By Steve Sailer
07/10/2012
I've long figured that Bill Gates is, under all the politically correct enthusiasms he espoused after getting sued for anti-trust by the Clinton Administration, an old line Progressive WASP robber baron, like the Rockefellers and Walker-Bushes, whose views on population control were summed up cogently here.
From the NYT:
Fulfilling Contraception Needs Could Lower Maternal Mortality Drastically, Study Says
By SABRINA TAVERNISE
A new study by researchers at Johns Hopkins University shows that fulfilling unmet contraception demand by women in developing countries could reduce global maternal mortality by nearly a third, a potentially great improvement for one of the world’s most vulnerable populations.The study, published on Tuesday in The Lancet, a British science journal, comes ahead of a major family planning conference in London organized by the British government and the Bill and Melinda Gates Foundation that is an attempt to refocus attention on the issue. It has faded from the international agenda in recent years, overshadowed by efforts to combat AIDS and other infectious diseases, as well as by ideological battles.
In other words, if, by providing more and better contraceptives to Third Worlders, you can reduce maternity by 1/3rd that ought, all else being equal, to reduce maternal mortality by 1/3rd. So, this push by Bill and Melinda Gates to boost population control isn’t about keeping nonwhite Third World babies from being born, it’s about keeping nonwhite Third World women from dying! Are you in favor of nonwhite Third World women dying? Hunh? Hunh? Are ya? So, Melinda and I aren’t racists, we are feminists, and anybody who says we're racist just wants nonwhite Third World women to die in childbirth.
The proportion of international population assistance funds that went to family planning fell to just 6 percent in 2008, down from 55 percent in 1995, while spending on H.I.V./AIDS represented 74 percent of the total in 2008, up from just 9 percent in 1995, according to Rachel Nugent, a professor of global health at the University of Washington, who cited figures from the United Nations Population Fund.But population growth has continued to surge, with the United Nations estimating last year that the world’s population, long expected to stabilize, will instead keep growing. Population experts warn that developing countries, particularly those in sub-Saharan Africa, where fertility continues to be high and shortages of food and water are worsening, will face deteriorating conditions if family sizes do not shrink.
“Family planning kind of faded from the radar screen, and now it is coming back,” said John May, a visiting fellow at the Center for Global Development and author of a book, “World Population Policies: Their Origin, Evolution, and Impact.”
“There is a realization from many different places that population issues are not going away,” he said.
The issue of family planning is fraught in the United States, where government assistance often gets caught up in political battles. Contraception has again become controversial this political season, though the United States remains a major donor.

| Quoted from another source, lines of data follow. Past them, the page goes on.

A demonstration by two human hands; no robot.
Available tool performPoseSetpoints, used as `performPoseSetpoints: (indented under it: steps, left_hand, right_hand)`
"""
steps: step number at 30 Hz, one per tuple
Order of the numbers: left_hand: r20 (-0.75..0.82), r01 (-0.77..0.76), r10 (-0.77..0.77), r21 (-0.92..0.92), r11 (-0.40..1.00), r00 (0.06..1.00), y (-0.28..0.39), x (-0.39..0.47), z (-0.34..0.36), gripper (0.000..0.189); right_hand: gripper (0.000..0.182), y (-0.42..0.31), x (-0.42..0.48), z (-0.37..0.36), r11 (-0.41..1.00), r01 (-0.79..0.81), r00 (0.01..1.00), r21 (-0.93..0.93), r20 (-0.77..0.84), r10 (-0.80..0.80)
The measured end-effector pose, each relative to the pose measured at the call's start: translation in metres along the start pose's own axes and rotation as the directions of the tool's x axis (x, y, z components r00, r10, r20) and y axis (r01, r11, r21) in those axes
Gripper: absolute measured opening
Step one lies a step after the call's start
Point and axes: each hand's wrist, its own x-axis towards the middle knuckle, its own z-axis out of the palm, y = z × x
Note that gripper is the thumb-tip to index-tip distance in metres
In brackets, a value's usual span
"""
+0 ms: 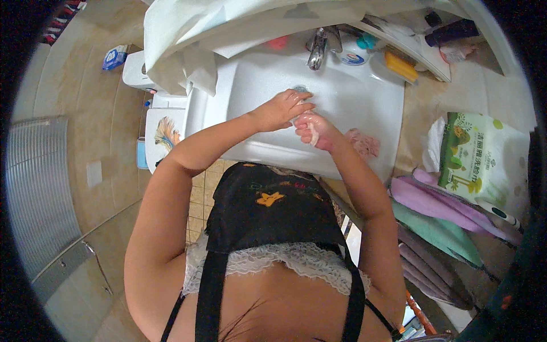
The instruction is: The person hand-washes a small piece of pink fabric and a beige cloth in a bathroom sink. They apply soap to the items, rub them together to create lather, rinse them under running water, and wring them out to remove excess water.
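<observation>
Over the white washbasin (256, 72) my two hands meet, close to the drain (301, 89). My right hand (319, 130) is curled into a fist around a small pale wet cloth (314, 136), part of which shows between the fingers. My left hand (280, 110) comes in from the other side, its fingers bent over the upper end of the same cloth; its thumb side is partly hidden. Both hands look wet. To the right of my right wrist, a crumpled pink cloth (365, 143) lies in the basin. The chrome faucet (316, 53) stands beyond my hands.
A labelled bottle (352, 57) and a yellow block (401, 67) sit along the basin's back right. White sheeting (183, 34) hangs over the back left. At right are a green-and-white face towel pack (470, 158), a lilac towel (436, 201) and a green towel (440, 233).
</observation>
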Motion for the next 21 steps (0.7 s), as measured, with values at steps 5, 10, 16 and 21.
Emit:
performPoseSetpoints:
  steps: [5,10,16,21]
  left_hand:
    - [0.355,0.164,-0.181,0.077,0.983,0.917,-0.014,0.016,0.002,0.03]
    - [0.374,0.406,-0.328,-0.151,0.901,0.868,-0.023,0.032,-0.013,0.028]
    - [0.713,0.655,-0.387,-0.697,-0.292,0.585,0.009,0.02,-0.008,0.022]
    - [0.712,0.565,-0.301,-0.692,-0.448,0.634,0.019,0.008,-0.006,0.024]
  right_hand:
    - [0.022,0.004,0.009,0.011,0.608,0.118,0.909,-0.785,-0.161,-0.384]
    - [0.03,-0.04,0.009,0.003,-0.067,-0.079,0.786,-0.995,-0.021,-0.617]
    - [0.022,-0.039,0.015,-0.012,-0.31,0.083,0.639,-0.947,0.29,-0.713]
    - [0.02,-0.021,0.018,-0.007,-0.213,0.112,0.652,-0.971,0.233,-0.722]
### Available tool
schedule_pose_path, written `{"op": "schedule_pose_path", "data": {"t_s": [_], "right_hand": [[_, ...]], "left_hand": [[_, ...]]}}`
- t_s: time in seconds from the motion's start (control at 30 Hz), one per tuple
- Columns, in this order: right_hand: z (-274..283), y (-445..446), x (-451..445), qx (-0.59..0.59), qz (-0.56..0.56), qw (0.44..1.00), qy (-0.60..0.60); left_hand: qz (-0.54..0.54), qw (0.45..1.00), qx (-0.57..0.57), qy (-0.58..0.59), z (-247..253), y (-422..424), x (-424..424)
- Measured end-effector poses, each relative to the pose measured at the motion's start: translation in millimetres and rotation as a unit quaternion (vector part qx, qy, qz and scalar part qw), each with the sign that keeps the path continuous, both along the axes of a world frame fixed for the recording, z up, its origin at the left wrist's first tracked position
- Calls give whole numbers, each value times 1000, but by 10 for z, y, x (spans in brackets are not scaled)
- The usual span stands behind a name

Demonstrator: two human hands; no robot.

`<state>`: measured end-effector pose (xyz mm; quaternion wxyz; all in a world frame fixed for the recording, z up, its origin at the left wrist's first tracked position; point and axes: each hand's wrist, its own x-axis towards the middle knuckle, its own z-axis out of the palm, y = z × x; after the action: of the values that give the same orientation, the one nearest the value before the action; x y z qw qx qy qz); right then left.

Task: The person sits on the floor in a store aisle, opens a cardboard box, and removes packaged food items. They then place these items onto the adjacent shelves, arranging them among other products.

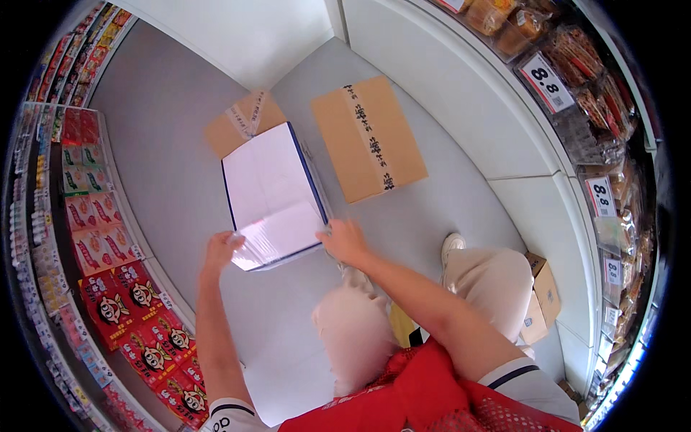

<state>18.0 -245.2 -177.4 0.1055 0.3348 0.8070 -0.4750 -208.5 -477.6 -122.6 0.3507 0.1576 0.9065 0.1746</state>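
In front of me on the grey floor lies a white box (pixel 270 173) with dark blue edges. A shiny clear plastic sheet (pixel 259 245) covers its near end and sticks out past the front edge. My left hand (pixel 222 251) pinches the sheet at the near left corner. At the near right corner, my right hand (pixel 345 240) has its fingers closed on the sheet's edge, slightly blurred. Just behind the white box sits a cardboard box (pixel 216 135) with crossed strips of printed tape.
A taped cardboard carton (pixel 372 140) lies to the right. Shelves of red snack packs (pixel 124 302) line the left side. On the right, a white display case (pixel 464 97) holds packaged bread (pixel 488 16). A smaller carton (pixel 540 302) stands beside my leg (pixel 486 281).
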Motion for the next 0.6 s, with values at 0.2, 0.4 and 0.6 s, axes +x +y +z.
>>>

The Gates Foundation and the British government are pressing the issue. About $4 billion is expected to be pledged at the London conference to provide family planning services to 120 million women from the world’s poorest countries over the next eight years. …
Birth control reduces health risks, the researchers said, by delaying first pregnancies, which carry higher risks in very young women; cutting down on unsafe abortions, which account for 13 percent of all maternal deaths in developing countries; and controlling dangers associated with pregnancies that are too closely spaced.
Uh, and by cutting down on the number of births.
The authors of the Lancet study, researchers at the Bloomberg School of Public Health at Johns Hopkins, found that the number of maternal deaths in those countries in 2008 would have nearly doubled without contraception.… The lack of birth control in poor countries has become an important issue for Melinda Gates, who argued in highly personal remarks in April that birth control should not be controversial, because it improves women’s lives.
“Somewhere along the way we got confused by our own conversation and we stopped trying to save these lives,” she said. She added: : “We’re not talking about abortion. We’re not talking about population control. What I’m talking about is giving women the power to save their lives.”
Indeed, I suspect that much of the Gates Foundations' often disastrous interventions in American education are, at some level, intended as a triple bankshot plan to reduce NAM fertility by keeping NAMs in school longer.